Concurrence des plate-formes. Le droit, qui ne s'était pas "adapté à l'explosion des pratiques et des usages", rattrape son retard. Cette loi ouvre de nouvelles possibilités comme la portabilité des données... Un gros mot ? "En réalité, tout le monde a fait l'expérience sur une plate-forme de mails ou de photos de la difficulté à récupérer ses données" en voulant passer d'une boîte mail à une autre par exemple". La loi prévoit de pouvoir télécharger les données et de les injecter ailleurs. "C'est un droit pour les usagers et c'est aussi une incitation à plus de concurrence entre les plate-formes. Elles ne seront plus captives des données."

Données publiques ouvertes. Autre possibilité offerte avec cette loi 2.0 : pouvoir faire et diffuser des photos de bâtiments publics. "Maintenant, si vous faites une belle photo du château de Versailles, vous pourrez nourrir des encyclopédies en ligne." Ce qui n'était pas autorisé auparavant. L'Etat laisse aussi les entrepreneurs accéder à diverses données publiques. "Il ne doit pas avoir le monopole de l'usage des données publiques, les plans des cadastres par exemple, puisque'elles appartiennent à tout le monde. Des tas de nouveaux types de services vont pouvoir être inventés avec des croisement de données", suppose le spécialiste.

Mutation de l'emploi. Sur le terrain de l'emploi, le numérique permet-il de créer des postes ? "C'est un débat universitaire sans fin.

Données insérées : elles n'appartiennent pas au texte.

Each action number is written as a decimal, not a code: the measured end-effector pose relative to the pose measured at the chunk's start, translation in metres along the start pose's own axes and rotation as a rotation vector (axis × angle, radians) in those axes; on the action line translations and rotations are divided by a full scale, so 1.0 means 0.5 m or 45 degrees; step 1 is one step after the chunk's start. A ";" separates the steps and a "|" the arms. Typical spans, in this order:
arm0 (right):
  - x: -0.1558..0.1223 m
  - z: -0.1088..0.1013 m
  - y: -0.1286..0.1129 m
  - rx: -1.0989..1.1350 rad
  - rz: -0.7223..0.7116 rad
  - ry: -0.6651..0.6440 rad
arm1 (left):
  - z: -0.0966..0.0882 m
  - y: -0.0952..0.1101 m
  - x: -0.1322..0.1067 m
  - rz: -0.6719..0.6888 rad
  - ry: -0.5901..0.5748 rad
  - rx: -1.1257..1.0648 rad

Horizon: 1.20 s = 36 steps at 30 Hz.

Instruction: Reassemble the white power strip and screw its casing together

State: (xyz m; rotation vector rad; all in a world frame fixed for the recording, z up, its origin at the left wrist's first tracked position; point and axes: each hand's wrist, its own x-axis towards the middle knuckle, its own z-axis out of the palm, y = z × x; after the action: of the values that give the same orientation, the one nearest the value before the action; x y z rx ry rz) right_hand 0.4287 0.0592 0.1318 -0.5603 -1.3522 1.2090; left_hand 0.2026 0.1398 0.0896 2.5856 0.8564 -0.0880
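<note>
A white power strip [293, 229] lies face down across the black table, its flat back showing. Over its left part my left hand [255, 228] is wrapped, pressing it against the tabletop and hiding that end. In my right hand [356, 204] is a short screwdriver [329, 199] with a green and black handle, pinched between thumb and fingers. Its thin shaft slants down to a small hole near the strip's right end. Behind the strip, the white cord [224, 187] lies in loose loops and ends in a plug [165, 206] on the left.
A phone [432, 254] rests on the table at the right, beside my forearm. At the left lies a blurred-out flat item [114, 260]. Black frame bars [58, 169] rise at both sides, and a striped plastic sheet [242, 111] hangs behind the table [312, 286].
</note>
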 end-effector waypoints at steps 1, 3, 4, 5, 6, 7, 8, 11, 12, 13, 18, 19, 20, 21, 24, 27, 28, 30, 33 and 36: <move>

Le numérique va créer des développeurs, des designers, etc." En revanche, le solde ne va pas être nécessairement positif si on met en balance les emplois qui seront remplacés par de l'automatisation. Un point négatif relativisé par l'ensemble des emplois ou des activités économiques non qualifiés de numériques "mais qui n'existeraient pas sans internet : les chauffeurs Uber, les ventes sur e-Bay, etc." De là, pour le spécialiste à imaginer une génération dont l'emploi revêtira de multiples facettes (un peu salarié, un peu chef d'entreprise, multiactif..., il n'y a qu'un pas. "Savoir manier des jeux vidéo, savoir dessiner" sont des compétences d'avenir. Les parents ne doivent désormais plus les voir comme de simples activités ludiques.